No emotion is your permanent reality
Growing up, I never understood my emotions. Some people would just get so annoyed if they saw me cry or others would ask me “why are you crying” with that “please stop crying” look on their face. The thing was that I was always on the extremes with my emotions. Either I was completely ignoring them and pushing them away like they didn’t exist, or I was falling apart at the seam because I let them take too much control over my everyday life.
How can we learn to understand our emotions, face them, and not let them take over all at once? Whenever I have a daughter or son, I hope that I can share with them that: No emotion is your permanent reality. We can feel one way one day, and then another tomorrow. But our emotions do not define who we are as people, friends, parents, siblings, anything else you can think of.
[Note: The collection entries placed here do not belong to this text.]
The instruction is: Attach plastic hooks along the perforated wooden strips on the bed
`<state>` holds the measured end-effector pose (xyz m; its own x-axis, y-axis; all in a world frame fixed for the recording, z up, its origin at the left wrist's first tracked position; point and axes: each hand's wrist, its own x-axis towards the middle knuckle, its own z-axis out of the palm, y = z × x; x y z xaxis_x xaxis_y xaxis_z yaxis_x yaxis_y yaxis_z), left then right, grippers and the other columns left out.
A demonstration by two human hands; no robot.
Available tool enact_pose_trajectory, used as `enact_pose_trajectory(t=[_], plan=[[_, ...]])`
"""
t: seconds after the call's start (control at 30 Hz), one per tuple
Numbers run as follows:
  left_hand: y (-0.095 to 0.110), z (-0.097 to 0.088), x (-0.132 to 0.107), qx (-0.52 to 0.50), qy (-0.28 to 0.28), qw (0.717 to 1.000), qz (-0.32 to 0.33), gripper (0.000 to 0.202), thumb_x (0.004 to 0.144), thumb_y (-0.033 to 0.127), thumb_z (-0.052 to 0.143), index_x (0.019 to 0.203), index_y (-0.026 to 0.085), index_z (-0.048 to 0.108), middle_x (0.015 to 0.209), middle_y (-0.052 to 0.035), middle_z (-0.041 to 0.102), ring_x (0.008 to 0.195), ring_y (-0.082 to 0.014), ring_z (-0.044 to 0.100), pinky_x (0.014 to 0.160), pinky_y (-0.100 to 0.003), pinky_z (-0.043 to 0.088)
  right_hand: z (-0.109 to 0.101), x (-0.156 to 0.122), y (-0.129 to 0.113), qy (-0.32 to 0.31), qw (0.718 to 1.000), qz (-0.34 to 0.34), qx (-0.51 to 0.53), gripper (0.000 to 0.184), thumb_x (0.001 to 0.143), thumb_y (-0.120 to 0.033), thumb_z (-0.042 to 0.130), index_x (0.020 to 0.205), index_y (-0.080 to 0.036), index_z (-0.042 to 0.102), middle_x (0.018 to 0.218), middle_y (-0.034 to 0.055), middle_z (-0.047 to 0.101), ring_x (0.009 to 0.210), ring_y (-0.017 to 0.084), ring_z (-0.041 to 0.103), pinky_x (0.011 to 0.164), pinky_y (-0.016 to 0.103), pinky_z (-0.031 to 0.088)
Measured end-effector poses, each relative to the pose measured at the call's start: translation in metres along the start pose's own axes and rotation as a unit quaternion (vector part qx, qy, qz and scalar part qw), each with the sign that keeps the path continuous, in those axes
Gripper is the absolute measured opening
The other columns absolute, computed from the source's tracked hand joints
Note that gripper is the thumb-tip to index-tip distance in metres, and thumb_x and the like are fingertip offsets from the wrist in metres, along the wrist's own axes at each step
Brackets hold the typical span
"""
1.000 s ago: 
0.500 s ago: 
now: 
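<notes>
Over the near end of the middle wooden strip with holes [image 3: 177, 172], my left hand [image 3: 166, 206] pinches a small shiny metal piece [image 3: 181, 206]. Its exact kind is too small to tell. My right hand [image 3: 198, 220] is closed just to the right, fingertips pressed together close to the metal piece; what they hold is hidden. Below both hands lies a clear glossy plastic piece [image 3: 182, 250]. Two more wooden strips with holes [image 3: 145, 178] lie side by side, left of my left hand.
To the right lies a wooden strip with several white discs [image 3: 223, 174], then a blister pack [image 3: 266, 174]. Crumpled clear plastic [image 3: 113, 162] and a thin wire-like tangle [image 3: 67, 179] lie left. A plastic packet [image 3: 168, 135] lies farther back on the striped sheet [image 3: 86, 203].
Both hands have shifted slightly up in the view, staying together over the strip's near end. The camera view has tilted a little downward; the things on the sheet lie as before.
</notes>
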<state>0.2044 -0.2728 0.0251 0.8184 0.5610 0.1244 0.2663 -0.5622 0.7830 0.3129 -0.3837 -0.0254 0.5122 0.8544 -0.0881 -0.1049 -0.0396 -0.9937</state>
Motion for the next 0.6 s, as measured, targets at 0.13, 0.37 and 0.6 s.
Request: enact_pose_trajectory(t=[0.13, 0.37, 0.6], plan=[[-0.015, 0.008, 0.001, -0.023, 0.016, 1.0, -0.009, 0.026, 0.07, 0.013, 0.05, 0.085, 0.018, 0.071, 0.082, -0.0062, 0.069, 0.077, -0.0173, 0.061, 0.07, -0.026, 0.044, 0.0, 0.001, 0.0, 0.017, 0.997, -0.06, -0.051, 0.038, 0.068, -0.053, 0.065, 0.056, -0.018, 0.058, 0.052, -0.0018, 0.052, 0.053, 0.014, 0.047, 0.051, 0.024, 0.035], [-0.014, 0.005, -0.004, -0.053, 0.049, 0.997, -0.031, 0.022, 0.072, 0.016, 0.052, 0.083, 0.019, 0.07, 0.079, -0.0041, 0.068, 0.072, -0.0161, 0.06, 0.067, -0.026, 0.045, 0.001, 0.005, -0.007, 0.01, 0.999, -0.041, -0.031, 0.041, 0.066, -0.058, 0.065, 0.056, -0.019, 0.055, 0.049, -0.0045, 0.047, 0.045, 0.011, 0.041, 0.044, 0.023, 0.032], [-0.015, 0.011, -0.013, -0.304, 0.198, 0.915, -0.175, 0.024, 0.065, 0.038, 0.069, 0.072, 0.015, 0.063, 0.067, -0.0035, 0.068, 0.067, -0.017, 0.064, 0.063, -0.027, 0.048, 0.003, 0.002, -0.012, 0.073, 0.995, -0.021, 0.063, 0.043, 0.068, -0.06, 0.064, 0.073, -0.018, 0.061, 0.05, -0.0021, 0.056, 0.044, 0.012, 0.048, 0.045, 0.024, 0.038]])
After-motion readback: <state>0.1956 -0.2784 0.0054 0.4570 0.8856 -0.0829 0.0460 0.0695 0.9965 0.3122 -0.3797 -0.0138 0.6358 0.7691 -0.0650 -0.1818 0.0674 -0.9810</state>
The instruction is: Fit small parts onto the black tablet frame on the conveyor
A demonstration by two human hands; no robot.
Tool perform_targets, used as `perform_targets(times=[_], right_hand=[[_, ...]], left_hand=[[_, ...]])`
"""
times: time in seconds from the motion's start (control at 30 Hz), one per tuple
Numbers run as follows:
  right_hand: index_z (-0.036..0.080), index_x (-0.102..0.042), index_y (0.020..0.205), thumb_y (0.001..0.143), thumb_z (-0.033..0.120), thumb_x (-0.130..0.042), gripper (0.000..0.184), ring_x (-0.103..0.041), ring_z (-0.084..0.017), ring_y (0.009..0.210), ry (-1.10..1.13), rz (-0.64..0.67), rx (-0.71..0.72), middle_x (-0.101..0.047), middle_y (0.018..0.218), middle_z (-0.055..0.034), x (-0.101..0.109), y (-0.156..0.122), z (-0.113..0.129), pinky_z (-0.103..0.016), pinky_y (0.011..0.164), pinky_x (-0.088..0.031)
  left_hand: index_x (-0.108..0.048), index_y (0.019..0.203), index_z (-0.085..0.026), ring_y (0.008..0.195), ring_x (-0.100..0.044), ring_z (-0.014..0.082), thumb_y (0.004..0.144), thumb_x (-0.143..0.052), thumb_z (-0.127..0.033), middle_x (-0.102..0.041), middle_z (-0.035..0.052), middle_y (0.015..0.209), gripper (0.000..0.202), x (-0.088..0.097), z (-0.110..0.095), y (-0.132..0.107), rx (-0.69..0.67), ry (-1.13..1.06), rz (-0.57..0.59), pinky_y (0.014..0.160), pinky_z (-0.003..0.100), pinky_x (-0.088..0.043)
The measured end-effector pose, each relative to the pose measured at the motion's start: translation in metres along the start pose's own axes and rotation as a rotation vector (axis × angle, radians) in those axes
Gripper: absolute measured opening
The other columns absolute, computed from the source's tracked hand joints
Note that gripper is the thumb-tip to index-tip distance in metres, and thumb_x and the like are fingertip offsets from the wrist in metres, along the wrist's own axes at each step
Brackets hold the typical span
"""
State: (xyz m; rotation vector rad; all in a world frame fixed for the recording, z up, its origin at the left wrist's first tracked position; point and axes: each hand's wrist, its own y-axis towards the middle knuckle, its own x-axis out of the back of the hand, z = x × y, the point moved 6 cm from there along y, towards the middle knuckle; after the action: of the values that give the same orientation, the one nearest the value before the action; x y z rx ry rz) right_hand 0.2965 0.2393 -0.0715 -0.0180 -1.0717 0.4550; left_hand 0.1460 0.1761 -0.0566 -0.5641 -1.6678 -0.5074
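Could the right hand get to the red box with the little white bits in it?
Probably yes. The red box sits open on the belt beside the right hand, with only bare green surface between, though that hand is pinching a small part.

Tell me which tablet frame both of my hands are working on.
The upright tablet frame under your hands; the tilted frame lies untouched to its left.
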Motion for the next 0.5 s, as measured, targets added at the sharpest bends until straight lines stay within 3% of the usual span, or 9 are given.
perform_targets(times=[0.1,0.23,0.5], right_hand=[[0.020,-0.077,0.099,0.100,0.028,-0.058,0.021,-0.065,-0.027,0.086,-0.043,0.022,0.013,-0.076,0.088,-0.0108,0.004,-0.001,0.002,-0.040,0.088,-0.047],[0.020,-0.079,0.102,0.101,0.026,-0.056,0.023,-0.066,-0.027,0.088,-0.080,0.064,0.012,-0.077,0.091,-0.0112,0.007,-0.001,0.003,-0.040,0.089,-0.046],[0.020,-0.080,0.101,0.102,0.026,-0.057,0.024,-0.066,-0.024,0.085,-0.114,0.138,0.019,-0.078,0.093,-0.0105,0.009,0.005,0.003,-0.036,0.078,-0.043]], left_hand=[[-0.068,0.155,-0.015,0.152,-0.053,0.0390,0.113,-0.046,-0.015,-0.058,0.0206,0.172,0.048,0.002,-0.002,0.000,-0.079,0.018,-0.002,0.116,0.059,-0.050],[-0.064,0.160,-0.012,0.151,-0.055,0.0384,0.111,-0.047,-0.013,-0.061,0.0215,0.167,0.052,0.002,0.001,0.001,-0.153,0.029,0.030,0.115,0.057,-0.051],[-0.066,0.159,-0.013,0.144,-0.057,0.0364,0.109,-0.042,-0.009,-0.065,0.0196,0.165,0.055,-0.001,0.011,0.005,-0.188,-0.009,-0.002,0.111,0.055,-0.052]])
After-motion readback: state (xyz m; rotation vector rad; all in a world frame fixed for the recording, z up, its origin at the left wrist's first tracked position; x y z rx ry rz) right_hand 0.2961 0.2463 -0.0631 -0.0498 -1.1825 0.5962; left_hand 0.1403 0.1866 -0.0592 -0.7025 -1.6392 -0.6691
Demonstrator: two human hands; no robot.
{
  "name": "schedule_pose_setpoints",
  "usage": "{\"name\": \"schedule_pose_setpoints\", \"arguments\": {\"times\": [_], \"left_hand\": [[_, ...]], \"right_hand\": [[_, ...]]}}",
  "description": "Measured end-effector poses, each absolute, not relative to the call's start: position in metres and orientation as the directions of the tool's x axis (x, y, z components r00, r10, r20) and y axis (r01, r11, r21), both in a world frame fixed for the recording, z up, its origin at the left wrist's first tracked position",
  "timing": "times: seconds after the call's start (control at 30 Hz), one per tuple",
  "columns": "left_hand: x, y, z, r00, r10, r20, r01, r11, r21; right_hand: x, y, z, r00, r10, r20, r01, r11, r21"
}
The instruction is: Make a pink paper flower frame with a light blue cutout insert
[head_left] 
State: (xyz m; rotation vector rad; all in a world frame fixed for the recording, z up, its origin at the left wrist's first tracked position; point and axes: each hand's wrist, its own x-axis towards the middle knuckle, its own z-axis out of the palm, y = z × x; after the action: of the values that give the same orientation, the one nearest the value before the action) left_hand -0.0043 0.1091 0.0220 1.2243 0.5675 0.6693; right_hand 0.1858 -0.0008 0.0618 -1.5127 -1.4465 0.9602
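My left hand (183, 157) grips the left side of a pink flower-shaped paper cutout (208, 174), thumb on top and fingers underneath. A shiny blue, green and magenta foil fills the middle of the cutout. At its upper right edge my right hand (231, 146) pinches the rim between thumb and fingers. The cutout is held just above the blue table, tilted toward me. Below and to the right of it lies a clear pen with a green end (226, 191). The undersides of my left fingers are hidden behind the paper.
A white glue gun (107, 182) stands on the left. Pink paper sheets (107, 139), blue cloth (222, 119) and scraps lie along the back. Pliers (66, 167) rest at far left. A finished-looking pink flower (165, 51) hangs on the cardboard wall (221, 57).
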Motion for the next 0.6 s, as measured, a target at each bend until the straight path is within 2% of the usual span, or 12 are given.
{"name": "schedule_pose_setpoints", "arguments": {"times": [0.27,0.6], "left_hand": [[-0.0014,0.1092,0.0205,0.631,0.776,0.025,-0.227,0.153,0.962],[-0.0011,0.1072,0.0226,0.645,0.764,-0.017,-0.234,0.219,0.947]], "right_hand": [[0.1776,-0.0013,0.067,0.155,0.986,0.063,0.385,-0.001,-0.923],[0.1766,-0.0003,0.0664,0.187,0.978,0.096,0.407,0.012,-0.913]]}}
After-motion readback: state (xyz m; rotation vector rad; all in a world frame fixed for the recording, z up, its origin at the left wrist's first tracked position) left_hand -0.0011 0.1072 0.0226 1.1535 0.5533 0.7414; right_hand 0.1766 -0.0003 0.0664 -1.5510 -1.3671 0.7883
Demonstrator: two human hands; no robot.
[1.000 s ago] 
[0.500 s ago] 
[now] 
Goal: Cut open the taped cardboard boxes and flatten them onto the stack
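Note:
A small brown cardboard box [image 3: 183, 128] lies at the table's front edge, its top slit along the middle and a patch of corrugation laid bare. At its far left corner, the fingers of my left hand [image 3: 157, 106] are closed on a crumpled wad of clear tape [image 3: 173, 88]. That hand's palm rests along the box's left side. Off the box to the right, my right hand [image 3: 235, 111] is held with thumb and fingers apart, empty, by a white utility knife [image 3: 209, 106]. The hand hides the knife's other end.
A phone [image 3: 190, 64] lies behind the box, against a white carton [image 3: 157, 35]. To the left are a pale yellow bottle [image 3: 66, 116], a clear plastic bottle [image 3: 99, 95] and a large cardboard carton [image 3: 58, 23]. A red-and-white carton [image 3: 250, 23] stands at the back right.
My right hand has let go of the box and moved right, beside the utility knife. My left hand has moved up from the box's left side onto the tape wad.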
Marriage really brought to light my immense struggle with emotions. Not in a bad way, but in a beautiful, messy way. My husband is the complete opposite of me. He doesn’t tune into his emotions as much as I do. I struggled with that a lot because if I couldn’t even explain that I was feeling sad or upset, and he doesn’t even think about those feelings and emotions as much as I do, how in the world were we going to communicate? But the beauty of it, was that we learned to try and find the middle ground with emotions and feelings. I don’t think we are meant to ignore our feelings. I think we were made to care for others, feel their pain, and empathize with others. But I also don’t think we were meant to carry all of the feelings and emotions of everyone around us, 100% of the time.
If I could tell my younger self anything I would say: its okay to feel how you feel, just don’t stay there. Its okay to feel sad, but don’t stay there. It’s okay to feel angry, just don’t stay there. It’s okay to feel disappointed, just don’t stay there. It’s even okay to feel so happy, but don’t stay there. Why? Because there is a balance, life is not always this great high. There are moments that just suck. You can appreciate happy moments, because you survived those hard, sad ones.